• _EXERCISE BRIEF_: Restate the data word for word and leave the images out.

• _DATASET EXTRACT_:
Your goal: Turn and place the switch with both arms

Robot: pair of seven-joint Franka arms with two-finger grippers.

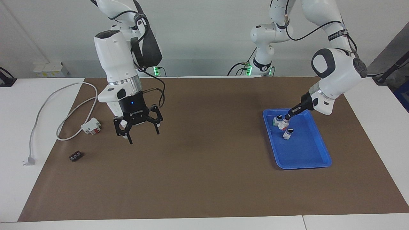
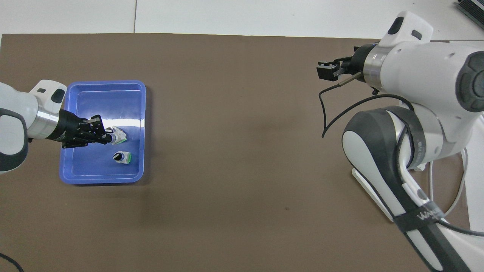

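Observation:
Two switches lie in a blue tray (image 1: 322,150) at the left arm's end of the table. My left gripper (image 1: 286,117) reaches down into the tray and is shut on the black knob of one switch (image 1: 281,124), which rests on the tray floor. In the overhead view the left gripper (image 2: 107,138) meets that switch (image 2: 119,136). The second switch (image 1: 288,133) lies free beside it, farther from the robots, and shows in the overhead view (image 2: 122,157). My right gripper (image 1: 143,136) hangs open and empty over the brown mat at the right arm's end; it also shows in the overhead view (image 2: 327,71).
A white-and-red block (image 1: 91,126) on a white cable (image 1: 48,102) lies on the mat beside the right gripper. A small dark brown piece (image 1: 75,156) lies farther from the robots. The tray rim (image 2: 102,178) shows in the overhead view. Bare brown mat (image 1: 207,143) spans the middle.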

• _OUTPUT OF THE EXERCISE_:
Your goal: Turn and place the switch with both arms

Robot: pair of seven-joint Franka arms with two-finger grippers.


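Observation:
Two switches lie in a blue tray (image 1: 322,150) at the left arm's end of the table. My left gripper (image 1: 286,117) reaches down into the tray and is shut on the black knob of one switch (image 1: 281,124), which rests on the tray floor. In the overhead view the left gripper (image 2: 107,138) meets that switch (image 2: 119,136). The second switch (image 1: 288,133) lies free beside it, farther from the robots, and shows in the overhead view (image 2: 122,157). My right gripper (image 1: 143,136) hangs open and empty over the brown mat at the right arm's end; it also shows in the overhead view (image 2: 327,71).
A white-and-red block (image 1: 91,126) on a white cable (image 1: 48,102) lies on the mat beside the right gripper. A small dark brown piece (image 1: 75,156) lies farther from the robots. The tray rim (image 2: 102,178) shows in the overhead view. Bare brown mat (image 1: 207,143) spans the middle.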

The output has nothing more to it.